Collected data —
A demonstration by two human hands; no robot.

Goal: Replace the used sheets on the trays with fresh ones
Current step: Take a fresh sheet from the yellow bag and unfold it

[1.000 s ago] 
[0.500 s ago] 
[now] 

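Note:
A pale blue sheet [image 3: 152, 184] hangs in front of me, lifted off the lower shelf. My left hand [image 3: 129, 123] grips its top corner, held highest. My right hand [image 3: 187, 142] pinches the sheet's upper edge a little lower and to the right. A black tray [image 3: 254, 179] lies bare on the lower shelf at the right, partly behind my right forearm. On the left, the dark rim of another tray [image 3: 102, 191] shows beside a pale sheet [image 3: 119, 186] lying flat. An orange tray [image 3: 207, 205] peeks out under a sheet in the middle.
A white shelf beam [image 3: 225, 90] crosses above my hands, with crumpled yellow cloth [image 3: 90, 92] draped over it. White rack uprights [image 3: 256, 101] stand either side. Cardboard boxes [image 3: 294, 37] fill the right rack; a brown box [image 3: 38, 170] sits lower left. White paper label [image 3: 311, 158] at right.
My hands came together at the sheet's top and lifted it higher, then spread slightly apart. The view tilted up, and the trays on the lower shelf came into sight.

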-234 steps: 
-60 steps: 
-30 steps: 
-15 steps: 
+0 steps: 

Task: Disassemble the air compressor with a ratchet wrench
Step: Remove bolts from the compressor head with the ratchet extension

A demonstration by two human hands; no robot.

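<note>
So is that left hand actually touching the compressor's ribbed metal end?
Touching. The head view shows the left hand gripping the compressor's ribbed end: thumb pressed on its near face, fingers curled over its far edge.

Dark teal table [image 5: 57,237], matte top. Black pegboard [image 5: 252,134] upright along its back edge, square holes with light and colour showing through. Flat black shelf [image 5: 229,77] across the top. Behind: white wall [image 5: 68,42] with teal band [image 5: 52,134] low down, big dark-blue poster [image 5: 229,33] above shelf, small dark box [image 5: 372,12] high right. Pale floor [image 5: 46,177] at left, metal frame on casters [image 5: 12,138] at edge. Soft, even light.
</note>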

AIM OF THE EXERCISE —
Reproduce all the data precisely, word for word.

YOUR RESPONSE —
A demonstration by two human hands; no robot.

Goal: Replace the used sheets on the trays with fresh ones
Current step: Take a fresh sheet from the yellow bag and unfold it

[1.000 s ago] 
[0.500 s ago] 
[now] 

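Note:
A pale blue sheet [image 3: 152, 184] hangs in front of me, lifted off the lower shelf. My left hand [image 3: 129, 123] grips its top corner, held highest. My right hand [image 3: 187, 142] pinches the sheet's upper edge a little lower and to the right. A black tray [image 3: 254, 179] lies bare on the lower shelf at the right, partly behind my right forearm. On the left, the dark rim of another tray [image 3: 102, 191] shows beside a pale sheet [image 3: 119, 186] lying flat. An orange tray [image 3: 207, 205] peeks out under a sheet in the middle.
A white shelf beam [image 3: 225, 90] crosses above my hands, with crumpled yellow cloth [image 3: 90, 92] draped over it. White rack uprights [image 3: 256, 101] stand either side. Cardboard boxes [image 3: 294, 37] fill the right rack; a brown box [image 3: 38, 170] sits lower left. White paper label [image 3: 311, 158] at right.
My hands came together at the sheet's top and lifted it higher, then spread slightly apart. The view tilted up, and the trays on the lower shelf came into sight.
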
-234 steps: 
-60 steps: 
-30 steps: 
-15 steps: 
+0 steps: 

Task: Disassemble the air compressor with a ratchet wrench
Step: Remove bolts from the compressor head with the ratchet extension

A demonstration by two human hands; no robot.

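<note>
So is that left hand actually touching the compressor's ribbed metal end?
Touching. The head view shows the left hand gripping the compressor's ribbed end: thumb pressed on its near face, fingers curled over its far edge.

Dark teal table [image 5: 57,237], matte top. Black pegboard [image 5: 252,134] upright along its back edge, square holes with light and colour showing through. Flat black shelf [image 5: 229,77] across the top. Behind: white wall [image 5: 68,42] with teal band [image 5: 52,134] low down, big dark-blue poster [image 5: 229,33] above shelf, small dark box [image 5: 372,12] high right. Pale floor [image 5: 46,177] at left, metal frame on casters [image 5: 12,138] at edge. Soft, even light.
</note>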

The response to this exercise is now complete.